▸ TASK REQUIREMENTS
Tally the lines below that contain "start". The number is the whole answer.

Top of PROVIDED DATA

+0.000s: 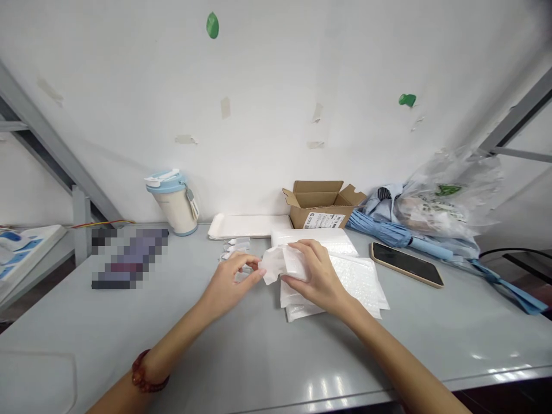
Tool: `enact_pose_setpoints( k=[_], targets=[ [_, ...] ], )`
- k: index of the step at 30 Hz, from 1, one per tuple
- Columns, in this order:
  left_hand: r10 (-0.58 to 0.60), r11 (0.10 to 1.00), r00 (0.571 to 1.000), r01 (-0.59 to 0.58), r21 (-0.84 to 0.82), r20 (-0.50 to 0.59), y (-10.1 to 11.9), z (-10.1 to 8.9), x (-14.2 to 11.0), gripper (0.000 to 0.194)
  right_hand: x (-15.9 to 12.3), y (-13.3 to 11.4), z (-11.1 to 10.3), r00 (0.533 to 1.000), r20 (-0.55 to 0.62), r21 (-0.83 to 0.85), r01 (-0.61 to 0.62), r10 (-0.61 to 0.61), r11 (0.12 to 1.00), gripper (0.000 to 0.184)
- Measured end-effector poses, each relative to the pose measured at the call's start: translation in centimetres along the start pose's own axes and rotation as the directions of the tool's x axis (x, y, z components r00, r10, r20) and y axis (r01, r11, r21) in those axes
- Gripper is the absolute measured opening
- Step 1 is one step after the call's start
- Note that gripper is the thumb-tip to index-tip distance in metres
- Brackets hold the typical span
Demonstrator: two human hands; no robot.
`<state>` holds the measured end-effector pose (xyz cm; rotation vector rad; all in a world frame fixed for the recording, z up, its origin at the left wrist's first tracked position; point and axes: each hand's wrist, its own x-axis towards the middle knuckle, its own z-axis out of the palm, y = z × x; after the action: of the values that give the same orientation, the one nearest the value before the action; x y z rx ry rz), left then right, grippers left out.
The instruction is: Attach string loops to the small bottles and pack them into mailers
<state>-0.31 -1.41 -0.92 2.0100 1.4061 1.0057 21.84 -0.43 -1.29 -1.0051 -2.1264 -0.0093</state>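
Note:
A small white packet (295,264) with a thin, crumpled flap is held above the table. My right hand (321,279) is closed around its right side, thumb below and fingers above. At the left edge of the flap, the thumb and index finger of my left hand (230,283) pinch together. Beneath the packet lies a loose stack of white bubble mailers (356,282), partly hidden by my right hand. Several small clear pouches with white tops (236,247) rest just beyond my left fingers.
Along the wall stand a tumbler (175,204), a flat white stack (250,226) and an open cardboard box (319,210). To the right are a phone (406,264), a folded blue umbrella (383,230) and a clear plastic bag (448,195). A power strip (28,250) sits far left.

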Motion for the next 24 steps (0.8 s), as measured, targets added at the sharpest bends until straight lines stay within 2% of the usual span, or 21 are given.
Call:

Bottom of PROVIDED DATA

▸ OUTPUT
2